“Every town—whether you know it or not—has somebody who’s living outside,” said Mark Boorse, Director of Community Development at Access Services, speaking at Main Line Unitarian Church’s Lecture Lunch on Sept. 10. “So how do we help the community respond to that need? And what’s the role of the faith community in leading that response?”
Boorse has spent more than four decades at Access Services, which began in 1976 as a small nonprofit and now runs programs for people with mental health needs, intellectual disabilities, and substance use disorders. For the last decade, he has focused on housing and homelessness, a shift that he describes as both professional and personal calling. “The Venn diagram of my calling and my career is huge,” he told the audience.
He laid out what he calls the cycle of homelessness: surviving outdoors, finding temporary shelter, and finally securing housing.
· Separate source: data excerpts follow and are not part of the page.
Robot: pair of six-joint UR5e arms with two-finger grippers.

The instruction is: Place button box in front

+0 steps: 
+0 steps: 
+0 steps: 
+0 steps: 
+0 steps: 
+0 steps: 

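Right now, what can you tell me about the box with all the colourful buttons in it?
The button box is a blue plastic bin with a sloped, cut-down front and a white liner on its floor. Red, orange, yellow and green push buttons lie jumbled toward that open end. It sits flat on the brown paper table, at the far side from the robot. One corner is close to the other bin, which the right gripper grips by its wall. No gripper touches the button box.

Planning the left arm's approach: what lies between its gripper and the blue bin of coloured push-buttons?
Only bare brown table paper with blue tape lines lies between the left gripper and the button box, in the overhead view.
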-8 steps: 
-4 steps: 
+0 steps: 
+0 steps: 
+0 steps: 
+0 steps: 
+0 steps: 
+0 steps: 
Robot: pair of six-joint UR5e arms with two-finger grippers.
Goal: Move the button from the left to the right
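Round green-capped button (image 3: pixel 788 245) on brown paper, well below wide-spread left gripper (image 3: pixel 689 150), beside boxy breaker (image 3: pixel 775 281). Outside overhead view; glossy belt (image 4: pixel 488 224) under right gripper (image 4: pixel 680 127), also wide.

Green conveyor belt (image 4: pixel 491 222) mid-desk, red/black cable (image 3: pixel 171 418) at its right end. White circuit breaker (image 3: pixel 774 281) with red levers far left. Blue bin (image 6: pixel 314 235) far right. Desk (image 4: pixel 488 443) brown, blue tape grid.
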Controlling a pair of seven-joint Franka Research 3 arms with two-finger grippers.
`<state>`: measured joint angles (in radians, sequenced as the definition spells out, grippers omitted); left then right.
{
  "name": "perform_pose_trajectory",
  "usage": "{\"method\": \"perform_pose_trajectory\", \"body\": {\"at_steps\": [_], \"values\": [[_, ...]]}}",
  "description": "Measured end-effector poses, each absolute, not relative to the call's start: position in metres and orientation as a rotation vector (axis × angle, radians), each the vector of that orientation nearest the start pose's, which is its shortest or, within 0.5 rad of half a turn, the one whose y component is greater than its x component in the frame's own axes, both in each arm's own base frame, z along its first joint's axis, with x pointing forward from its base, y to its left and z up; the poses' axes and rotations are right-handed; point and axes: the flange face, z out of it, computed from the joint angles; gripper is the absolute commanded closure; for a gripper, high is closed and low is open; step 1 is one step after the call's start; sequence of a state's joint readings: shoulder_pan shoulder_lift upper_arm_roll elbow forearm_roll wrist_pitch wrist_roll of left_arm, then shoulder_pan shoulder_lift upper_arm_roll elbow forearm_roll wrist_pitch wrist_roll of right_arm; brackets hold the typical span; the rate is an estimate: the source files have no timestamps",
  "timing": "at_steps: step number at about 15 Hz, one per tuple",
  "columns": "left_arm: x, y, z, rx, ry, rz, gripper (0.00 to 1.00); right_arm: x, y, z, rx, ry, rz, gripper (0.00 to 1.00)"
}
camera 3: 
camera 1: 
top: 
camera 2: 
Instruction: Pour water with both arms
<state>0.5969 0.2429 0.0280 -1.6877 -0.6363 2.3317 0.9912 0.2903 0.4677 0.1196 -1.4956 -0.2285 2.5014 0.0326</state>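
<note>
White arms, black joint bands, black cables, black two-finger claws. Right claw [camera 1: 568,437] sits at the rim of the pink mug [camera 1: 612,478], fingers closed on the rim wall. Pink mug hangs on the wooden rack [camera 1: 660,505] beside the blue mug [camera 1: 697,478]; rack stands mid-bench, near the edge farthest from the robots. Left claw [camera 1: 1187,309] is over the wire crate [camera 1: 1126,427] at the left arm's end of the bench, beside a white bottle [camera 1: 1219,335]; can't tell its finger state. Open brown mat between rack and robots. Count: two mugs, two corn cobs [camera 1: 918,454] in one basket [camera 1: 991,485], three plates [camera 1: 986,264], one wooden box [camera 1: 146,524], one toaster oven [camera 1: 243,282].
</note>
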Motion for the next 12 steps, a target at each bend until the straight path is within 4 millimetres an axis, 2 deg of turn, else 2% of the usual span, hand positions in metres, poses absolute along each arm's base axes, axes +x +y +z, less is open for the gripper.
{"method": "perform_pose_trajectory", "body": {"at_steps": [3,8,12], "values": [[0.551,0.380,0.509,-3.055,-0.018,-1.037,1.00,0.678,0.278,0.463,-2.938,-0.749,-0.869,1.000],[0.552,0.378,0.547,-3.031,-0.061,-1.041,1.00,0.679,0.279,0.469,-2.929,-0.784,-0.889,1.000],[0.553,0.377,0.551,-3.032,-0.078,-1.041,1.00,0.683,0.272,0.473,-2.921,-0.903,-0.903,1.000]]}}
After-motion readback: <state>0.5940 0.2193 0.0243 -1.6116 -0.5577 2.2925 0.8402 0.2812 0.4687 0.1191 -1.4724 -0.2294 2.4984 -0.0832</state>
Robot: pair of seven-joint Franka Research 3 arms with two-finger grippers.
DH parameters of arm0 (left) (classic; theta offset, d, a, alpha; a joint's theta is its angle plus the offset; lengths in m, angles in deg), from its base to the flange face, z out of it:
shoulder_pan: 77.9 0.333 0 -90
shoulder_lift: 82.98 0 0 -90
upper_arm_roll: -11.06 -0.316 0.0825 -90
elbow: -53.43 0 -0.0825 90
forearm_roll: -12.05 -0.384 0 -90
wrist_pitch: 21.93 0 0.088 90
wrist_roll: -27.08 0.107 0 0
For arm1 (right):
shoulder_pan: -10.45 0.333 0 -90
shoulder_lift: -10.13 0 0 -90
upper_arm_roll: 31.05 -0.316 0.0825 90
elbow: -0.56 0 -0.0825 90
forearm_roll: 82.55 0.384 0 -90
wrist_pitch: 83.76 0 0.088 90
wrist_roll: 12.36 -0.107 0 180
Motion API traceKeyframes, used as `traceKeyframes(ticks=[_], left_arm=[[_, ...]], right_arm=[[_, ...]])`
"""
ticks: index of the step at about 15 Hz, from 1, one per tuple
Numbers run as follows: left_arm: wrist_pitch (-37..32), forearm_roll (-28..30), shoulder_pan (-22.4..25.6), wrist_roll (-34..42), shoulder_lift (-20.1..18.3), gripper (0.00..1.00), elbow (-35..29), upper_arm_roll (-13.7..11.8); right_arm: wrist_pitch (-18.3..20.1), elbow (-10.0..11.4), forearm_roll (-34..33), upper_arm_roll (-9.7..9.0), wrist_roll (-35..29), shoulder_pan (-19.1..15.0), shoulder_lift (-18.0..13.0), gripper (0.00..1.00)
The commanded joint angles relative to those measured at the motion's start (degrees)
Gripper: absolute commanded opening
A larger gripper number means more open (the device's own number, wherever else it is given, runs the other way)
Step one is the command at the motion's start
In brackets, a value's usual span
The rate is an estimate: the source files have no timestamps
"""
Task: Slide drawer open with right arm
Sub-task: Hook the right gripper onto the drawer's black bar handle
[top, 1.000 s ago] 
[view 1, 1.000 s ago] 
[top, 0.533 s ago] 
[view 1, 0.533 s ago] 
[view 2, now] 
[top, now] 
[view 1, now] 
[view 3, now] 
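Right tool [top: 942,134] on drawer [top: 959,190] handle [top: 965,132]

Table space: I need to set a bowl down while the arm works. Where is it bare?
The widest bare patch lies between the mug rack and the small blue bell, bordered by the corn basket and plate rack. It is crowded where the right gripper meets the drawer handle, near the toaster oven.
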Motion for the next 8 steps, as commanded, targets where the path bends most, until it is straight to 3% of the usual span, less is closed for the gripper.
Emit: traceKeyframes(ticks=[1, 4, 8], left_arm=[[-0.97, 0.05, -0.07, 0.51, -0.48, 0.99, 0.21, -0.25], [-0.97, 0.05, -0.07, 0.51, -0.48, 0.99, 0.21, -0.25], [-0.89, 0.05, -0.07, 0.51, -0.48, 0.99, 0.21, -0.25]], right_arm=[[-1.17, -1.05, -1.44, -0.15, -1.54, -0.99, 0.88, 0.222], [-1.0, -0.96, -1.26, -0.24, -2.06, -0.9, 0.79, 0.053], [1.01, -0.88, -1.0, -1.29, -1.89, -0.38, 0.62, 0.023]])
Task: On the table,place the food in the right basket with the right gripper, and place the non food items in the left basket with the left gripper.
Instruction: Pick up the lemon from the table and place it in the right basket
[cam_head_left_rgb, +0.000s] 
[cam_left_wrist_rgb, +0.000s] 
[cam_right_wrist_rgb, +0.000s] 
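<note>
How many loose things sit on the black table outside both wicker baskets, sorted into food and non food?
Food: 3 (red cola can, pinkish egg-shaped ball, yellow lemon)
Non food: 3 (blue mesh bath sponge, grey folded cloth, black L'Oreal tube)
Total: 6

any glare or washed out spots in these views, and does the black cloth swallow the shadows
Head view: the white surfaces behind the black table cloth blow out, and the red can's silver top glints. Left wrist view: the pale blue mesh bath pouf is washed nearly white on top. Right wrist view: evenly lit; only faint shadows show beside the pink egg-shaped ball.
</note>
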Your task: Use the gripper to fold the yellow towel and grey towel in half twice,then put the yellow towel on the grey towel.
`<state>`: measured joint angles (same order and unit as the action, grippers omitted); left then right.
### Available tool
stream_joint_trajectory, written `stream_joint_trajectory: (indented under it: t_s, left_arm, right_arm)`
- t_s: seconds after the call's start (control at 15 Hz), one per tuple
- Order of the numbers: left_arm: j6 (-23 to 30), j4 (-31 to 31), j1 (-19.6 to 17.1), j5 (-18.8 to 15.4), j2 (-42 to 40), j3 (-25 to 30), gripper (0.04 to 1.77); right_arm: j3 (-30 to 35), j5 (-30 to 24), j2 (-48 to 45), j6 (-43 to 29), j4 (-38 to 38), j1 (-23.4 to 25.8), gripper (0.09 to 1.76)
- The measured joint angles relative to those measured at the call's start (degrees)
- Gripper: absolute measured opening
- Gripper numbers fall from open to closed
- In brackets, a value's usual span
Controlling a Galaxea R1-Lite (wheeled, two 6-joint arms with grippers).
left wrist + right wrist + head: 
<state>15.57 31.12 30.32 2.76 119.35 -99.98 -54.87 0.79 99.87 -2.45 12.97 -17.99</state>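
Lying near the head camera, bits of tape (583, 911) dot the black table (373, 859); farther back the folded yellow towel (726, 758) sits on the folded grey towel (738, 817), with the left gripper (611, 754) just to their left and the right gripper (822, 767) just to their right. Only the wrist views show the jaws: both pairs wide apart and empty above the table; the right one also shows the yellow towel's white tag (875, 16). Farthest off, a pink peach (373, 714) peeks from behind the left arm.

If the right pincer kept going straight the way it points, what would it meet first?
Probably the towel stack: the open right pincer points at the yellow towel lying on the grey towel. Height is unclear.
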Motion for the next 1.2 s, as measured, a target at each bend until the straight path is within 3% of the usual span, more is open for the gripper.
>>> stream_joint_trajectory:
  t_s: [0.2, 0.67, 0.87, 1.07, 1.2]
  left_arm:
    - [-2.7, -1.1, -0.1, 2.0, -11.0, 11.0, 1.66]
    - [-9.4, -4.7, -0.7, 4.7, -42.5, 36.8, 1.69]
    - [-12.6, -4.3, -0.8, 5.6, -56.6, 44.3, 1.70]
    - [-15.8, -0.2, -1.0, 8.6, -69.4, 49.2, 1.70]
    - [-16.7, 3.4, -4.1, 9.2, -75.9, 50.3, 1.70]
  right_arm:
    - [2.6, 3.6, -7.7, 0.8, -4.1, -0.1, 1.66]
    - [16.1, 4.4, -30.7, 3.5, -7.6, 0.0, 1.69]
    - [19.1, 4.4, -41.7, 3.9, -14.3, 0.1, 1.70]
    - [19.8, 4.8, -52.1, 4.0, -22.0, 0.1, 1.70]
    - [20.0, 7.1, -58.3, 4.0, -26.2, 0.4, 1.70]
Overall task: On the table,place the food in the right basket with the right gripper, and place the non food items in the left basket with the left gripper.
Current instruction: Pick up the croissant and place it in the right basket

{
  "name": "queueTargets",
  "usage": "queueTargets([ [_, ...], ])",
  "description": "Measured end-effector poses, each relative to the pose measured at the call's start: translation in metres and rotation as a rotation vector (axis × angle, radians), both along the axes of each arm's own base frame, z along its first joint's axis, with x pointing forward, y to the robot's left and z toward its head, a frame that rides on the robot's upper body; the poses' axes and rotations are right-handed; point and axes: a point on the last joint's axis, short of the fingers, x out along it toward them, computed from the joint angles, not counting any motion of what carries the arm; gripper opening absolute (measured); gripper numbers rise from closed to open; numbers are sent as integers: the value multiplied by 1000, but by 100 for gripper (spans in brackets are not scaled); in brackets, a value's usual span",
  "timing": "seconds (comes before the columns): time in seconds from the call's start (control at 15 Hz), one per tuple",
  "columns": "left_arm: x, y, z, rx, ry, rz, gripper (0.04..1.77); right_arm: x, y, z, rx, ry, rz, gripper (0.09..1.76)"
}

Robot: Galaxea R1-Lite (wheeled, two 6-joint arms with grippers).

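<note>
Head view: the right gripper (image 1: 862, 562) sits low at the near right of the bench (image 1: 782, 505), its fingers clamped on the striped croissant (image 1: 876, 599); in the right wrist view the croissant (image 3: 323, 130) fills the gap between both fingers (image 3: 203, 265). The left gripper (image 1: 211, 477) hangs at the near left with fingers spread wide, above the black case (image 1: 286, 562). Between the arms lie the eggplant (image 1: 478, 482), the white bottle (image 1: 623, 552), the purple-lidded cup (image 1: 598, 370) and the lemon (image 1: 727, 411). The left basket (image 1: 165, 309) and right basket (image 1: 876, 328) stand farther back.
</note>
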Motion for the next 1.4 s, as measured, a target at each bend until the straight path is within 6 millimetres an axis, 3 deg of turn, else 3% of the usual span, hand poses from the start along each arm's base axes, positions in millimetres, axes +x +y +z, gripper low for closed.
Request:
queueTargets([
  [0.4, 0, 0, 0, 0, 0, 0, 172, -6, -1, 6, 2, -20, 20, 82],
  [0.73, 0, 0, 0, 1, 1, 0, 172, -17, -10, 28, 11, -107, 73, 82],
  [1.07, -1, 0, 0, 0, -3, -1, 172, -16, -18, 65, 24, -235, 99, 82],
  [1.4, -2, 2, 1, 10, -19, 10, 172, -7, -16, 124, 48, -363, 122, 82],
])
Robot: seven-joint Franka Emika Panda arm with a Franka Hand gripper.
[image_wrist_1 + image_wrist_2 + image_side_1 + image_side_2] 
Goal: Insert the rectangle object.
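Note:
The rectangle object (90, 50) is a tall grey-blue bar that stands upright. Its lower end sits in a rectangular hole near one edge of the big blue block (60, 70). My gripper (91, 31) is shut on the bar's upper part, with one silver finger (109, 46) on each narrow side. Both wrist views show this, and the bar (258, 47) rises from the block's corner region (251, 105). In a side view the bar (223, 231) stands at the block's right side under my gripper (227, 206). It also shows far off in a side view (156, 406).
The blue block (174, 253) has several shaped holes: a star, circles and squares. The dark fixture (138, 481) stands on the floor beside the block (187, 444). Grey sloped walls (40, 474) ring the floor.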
At every stage, there are gaps. “If you become newly homeless tonight and call for help, we have to tell you there isn’t a way to get you inside,” he said. “So the first question becomes: how do we help people while they’re still outside?”
When Access Services launched its street outreach program in 2017, the team tracked roughly 150 people living outdoors in Montgomery County. Today, the official number is closer to 600, with many more cycling between couches, motels, or other unstable arrangements. Behind the statistics are individuals like Marty, a man in his fifties Boorse met in a Pottstown tent. After years of reluctance, declining health pushed Marty indoors to a subsidized apartment in Norristown. “On paper, it’s a win—he’s inside,” Boorse said. “But it’s only kind of a win, because now he’s disconnected from the people and the things that made his life work. Services don’t create community. That has to come from the community.”
From there, Boorse drew a sharp line between relief and justice. Relief, he said, is helping people survive on the streets and in temporary shelters—“getting a roof overhead, a hot meal, maybe a shower.” Justice means preventing homelessness in the first place: creating genuinely affordable housing, reforming zoning, reducing evictions. “You can’t charity your way to affordable housing,” he said.
Quoting Archbishop Desmond Tutu, Boorse reminded the audience: “There comes a point where we need to stop just pulling people out of the river. We need to go upstream and find out why they’re falling in.”
Boorse also pressed on affordability. “People need to pay five hundred dollars for a place to live, and that does not exist,” he said. “We talk about ‘affordable housing’ at thirteen or fifteen hundred. If you’re working full time at fifteen dollars an hour, maybe you can pay six hundred. That’s the gap.”
And he warned against what he called “pop-up relief”—food drops or coat drives that appear without coordination. “Find the gap, don’t overlap,” he urged. “Sometimes that means joining what already exists, not starting something new.”
Nearly fifty people attended the talk, which followed a shared lunch of various grilled meats, sauerkraut, and salad. Lecture Lunch is a monthly MLUC tradition that pairs a meal with conversation; this month’s program connected directly to the congregation’s Housing Justice project, an initiative to partner with local organizations, educate members, and develop concrete actions to address housing insecurity.
Boorse closed with a call for proximity and collective action. “Say hi,” he told the audience, describing a simple card his team created to guide brief encounters with people living outside. “Get proximate. Find a tribe. There is something for everybody to do. We can’t all do all things, so choose where you’re best gifted and most passionate.”